Starting point is 00:12:56 Now, like I said, Clearwater is growing faster than ProCore and F4. portfolio, actually is higher free cash flow than them as well. And so really the negative is, is like, are they going to pull off this integration or not? So that's the key thing, right? It's like before people were very happy owning Clearwater, right, analytics, because they were just like, oh, we can under, we can underwrite it. It's very easy, stuff like that. Now you have this like, man, like, okay, is infusion going to go well or not? Like, what's this beacon and bistro thing? How is that going to integrate? Right. Like, all that sort of stuff.
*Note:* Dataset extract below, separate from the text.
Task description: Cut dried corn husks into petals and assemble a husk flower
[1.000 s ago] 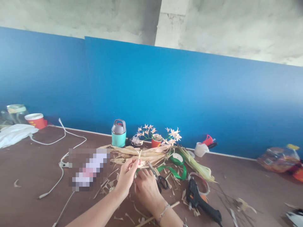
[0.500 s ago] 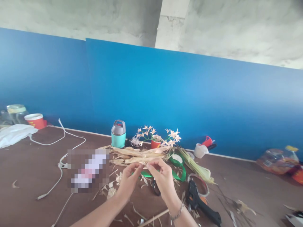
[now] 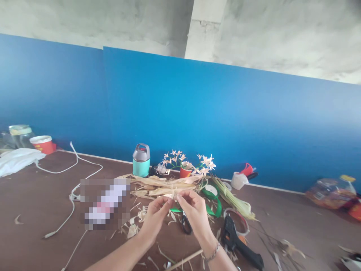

That's causing the noise. that's creating this delta between, you know, where the rest of, you know, the vertical SaaS
Starting point is 00:13:34 ecosystem is trading and then where Clearwater is. And by the way, comps-wise, like, you know, I put them in this bucket of like, like, Samsara, Viva, which would be like, you know, best of class, right, trading, trading way higher. And then you have like at folio, Procor, you know, guidewire, service tight-in. Those are sort of the names that would be in that list. And look, I guess the company probably agrees with your valuation math, too, because I hear two and a half percent forward free cash flow. And I think, oh, that's more expensive than most of the stuff I look at. You know, the last podcast I do, like, as I was prepping for this podcast versus the last podcast, I kept having to remind myself, well, the last company I did was, you know,
Starting point is 00:14:11 trading at two and a half times EBDA. So the answer to, hey, you don't like this asset, it can be, yeah, but it trades it two and a half times EBITO, whereas this trades for seven times driver. So it's like, it's good. It's just a question of how good. But I was going to say, I think the company probably agrees with you because at the start of this month, they announced a hundred million-dollar share buyback, and you generally don't see kind of levered integration, quick-growing companies announce big buybacks like that, I would say. Yeah, and I think also like the growth durability is something we would talk about, right? Like, I mean, you know, you look at waste management companies. It's like, I don't think any of us would say they're trading at cheap valuations,
Starting point is 00:14:45 but for their durability they are. Well, the growth durability, actually, that's where I wanted to go next. So there's two things I want to talk about. I think the simplest one to talk about, we can start with. And that's how sticky is the product, right? And I think there was a call on Trotta, the sponsor of this podcast, where it was a bull and a skeptic. And the one thing, I think it was the skeptic who said, hey, I was at a company that tried to rip out a competitor of products. And it was hell, if I remember the correctly. So this is a very sticky product. Like once these get integrated into the back end, but I'd love you to just quantify how sticky. You can throw an end and it to go, but let's talk about the stickiness of this product to start. Yeah. So, so first,
Starting point is 00:15:25 First off, I think we should kind of say that in general, everybody in this space is sticky. So who are their competitors, right? Their competitors are, well, the biggest is Black Rock Aladdin. They, you know, built this for Black Rock internally. When you were mentioning that this was started internally at a fixed income product, my first thought was Black Rock's Aladdin started internally. So this is really where people like dog fooded their own product. It's really funny how this whole industry grew up that way.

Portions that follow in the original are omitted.